Limited/anthology was actually the most unpredictable category of the evening, given how unpredictable the night was. Winslet’s win for lead actress was probably the most expected, over Coel, Taylor-Joy (“The Queen’s Gambit”), Cynthia Erivo (“Genius: Aretha”) and Elizabeth Olsen (“WandaVision”).
And winning the outstanding variety special (live) Emmy was Showtime’s “Stephen Colbert’s Election Night 2020: Democracy’s Last Stand Building Back America Great Again Better 2020,” a bit of a surprise in that field.
“I’d like to thank ‘Ted Lasso’ and ‘Last Week Tonight’ for not being in this category,” Colbert said.
Disney Plus’ filmed version of the Broadway hit “Hamilton” landed the variety special (pre-taped) field over “Bo Burnham: Inside,” “David Byrne’s American Utopia,” “8:46 — Dave Chappelle,” “Friends: The Reunion” and “A West Wing Special to Benefit When We All Vote.”
In more predictable news, “Last Week Tonight With John Oliver” won its sixth straight Emmy for variety talk series, and the writing team from “Last Week Tonight With John Oliver” won its sixth consecutive award for outstanding writing for a variety series. Yes, “Last Week Tonight” has dominated both categories since 2016. Even Oliver seemed a bit embarrassed that many in the room had expected Conan O’Brien to win for his final season in late night.
Oliver also took the moment to recognize last week’s passing of comedian Norm Macdonald.
And speaking of predictability, “Saturday Night Live” won the outstanding variety sketch series award for the fifth consecutive year. It beat out HBO’s critically acclaimed series “A Black Lady Sketch Show,” from the mind of creator Robin Thede.
“A Black Lady Sketch Show” and “Saturday Night Live” were the only two shows nominated in the category this year — a function of the fact that just nine sketch programs were submitted this year. That meant the race came down to a 50/50 shot for either show.
Making history was “RuPaul’s Drag Race,” which earned its fourth consecutive Emmy in the competition program category — RuPaul Charles’ 11th win overall, making him the most awarded person of color in Emmy history.
“Thanks to all of our lovely children on our show from around the world,” he said. “They are so gracious to tell their stories of courage and how to navigate this difficult life — even more difficult today. This is for you. And for you kids out there watching, you have a tribe that is waiting for you. We are waiting for you, baby. Come on to Mama Ru.”

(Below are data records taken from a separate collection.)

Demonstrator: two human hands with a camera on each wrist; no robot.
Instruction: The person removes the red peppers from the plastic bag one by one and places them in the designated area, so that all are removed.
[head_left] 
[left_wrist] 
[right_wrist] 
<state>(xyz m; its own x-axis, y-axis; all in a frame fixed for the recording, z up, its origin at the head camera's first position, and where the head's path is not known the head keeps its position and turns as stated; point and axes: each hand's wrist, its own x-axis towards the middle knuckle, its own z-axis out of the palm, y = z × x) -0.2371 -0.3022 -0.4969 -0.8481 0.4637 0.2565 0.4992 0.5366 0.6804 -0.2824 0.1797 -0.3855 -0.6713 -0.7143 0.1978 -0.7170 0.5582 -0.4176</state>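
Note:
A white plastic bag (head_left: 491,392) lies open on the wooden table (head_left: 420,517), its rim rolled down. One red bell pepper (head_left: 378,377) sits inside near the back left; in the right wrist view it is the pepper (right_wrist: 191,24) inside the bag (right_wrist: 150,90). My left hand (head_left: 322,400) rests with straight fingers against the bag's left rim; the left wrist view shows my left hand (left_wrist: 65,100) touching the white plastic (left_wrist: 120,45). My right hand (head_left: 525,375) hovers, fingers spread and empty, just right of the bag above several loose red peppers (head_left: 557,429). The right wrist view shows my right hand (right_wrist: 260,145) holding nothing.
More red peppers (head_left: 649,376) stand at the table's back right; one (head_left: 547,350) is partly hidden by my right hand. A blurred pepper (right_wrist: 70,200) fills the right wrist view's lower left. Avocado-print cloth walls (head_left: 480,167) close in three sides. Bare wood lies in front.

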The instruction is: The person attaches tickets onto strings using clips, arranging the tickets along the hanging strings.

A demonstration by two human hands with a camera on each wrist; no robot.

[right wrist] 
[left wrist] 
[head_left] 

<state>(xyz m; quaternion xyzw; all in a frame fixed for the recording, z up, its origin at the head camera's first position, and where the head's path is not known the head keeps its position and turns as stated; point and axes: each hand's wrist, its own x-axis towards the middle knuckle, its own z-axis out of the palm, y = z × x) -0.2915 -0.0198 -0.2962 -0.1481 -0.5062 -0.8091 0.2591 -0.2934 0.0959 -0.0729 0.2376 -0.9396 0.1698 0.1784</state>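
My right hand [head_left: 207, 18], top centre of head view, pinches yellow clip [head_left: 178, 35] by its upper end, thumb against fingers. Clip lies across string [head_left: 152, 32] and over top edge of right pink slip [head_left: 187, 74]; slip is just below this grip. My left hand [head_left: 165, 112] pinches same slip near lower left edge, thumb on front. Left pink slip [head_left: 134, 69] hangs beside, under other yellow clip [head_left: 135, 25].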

The Emmy producers had promised a telecast with some unconventional beats, and that included saving host Cedric the Entertainer’s monologue for the show’s second act, after giving out the supporting comedy actor and actress awards, and ending the ceremony with limited series, rather than the usual choice of best comedy or drama.

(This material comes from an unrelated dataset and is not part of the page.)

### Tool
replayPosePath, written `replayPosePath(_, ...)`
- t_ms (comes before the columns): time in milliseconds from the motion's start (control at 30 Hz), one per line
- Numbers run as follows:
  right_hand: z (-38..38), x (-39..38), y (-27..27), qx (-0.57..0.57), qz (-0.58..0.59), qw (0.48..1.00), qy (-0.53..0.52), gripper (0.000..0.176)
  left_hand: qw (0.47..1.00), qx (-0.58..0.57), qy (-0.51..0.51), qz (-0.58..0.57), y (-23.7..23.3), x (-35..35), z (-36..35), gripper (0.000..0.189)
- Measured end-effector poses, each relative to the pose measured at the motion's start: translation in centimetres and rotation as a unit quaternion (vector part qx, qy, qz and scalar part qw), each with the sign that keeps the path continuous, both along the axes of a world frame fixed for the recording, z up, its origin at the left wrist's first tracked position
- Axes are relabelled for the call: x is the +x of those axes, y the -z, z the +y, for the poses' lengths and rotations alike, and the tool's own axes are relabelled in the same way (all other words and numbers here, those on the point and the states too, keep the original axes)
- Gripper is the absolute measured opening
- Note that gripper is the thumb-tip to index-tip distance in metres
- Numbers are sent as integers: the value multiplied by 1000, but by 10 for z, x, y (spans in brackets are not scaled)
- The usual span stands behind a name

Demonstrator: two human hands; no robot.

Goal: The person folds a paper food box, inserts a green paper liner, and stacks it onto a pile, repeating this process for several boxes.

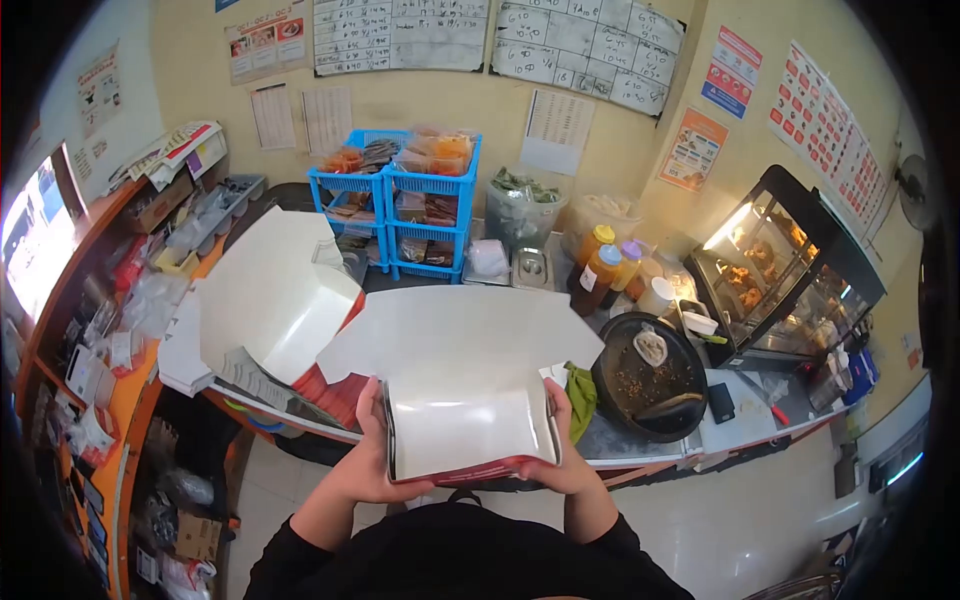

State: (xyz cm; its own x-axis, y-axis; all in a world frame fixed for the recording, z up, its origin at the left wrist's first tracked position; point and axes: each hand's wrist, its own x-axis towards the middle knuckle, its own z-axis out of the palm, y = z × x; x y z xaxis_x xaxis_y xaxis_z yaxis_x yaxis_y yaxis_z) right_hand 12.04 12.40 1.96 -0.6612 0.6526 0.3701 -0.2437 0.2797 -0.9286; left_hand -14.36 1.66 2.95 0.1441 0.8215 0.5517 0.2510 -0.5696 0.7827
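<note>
Between my two hands is a cardboard food box [470, 435], white inside and red outside, with its lid flap raised and its inside bare. My left hand [368, 460] grips its left side, fingers wrapped round the wall. On the opposite side my right hand [572, 450] holds the box the same way. A second food box [270, 310], also open and white inside, stands on the counter to the left. Flat red and white cardboard pieces [335, 398] lie beneath and beside it.
Blue stacked baskets [430, 215] of packets stand at the back wall. Squeeze bottles [597, 270], a round black pan [650, 385] and a green cloth [580, 400] are to the right. A lit glass food warmer [770, 265] stands at far right; an orange shelf [130, 430] holds clutter at left.
</note>
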Motion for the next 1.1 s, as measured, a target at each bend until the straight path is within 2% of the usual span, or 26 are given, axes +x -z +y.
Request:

Held inside a tent on the L.A. Live Events Deck in downtown Los Angeles, the event was capped at just around 500 attendees, all nominees and their plus ones. That added to the loose festivities (which included an especially loose Conan O’Brien showing up in all sorts of ways, including jumping on stage with Colbert and crew when their special won).